Problem to solve:
Those lines of the following listing which contain the string "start" should be returned.
━━━━━━━━━━━━━━━━━━━━━━━━━━━━━━
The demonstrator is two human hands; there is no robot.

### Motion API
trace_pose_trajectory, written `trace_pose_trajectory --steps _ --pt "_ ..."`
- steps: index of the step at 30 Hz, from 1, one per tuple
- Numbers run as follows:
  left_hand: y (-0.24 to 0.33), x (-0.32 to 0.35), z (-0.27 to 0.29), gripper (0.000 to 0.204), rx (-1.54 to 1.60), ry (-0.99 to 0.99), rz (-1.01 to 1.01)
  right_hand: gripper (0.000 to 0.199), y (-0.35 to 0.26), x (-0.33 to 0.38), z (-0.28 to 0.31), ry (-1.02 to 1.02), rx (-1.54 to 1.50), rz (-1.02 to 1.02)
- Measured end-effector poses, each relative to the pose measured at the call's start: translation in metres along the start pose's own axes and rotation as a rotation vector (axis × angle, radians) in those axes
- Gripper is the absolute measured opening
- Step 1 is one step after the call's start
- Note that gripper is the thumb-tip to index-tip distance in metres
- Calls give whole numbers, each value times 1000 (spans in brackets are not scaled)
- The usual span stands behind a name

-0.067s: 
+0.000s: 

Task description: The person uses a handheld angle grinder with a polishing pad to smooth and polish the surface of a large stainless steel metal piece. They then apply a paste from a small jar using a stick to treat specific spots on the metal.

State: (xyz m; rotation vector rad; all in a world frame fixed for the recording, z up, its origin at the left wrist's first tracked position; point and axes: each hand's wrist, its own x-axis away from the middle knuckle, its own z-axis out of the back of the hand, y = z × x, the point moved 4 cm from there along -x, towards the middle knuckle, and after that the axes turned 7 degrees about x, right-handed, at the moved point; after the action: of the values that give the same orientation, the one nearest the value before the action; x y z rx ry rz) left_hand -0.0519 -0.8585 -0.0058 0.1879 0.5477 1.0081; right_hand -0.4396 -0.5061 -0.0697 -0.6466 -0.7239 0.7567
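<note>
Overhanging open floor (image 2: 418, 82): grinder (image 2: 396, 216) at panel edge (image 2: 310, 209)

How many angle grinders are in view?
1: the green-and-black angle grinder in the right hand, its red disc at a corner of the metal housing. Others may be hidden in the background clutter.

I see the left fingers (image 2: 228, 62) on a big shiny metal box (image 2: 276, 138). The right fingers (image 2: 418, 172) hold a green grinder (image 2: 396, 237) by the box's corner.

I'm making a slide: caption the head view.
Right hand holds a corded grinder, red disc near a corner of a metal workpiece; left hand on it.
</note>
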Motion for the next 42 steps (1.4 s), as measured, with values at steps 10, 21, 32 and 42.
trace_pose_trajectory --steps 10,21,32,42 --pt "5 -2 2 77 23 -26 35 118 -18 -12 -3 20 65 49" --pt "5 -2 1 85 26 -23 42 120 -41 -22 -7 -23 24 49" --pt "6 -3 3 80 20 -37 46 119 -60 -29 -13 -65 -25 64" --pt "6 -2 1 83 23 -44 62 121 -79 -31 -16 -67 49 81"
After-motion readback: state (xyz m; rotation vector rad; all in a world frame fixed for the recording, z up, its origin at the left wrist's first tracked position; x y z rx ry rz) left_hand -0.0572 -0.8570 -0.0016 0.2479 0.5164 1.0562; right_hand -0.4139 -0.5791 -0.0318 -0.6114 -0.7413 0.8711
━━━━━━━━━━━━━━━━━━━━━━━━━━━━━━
Output of the task:
- Measured end-effector poses, each relative to the pose measured at the call's start: translation in metres along the start pose's own axes and rotation as a rotation vector (axis × angle, radians) in those axes
- Step 1 is one step after the call's start

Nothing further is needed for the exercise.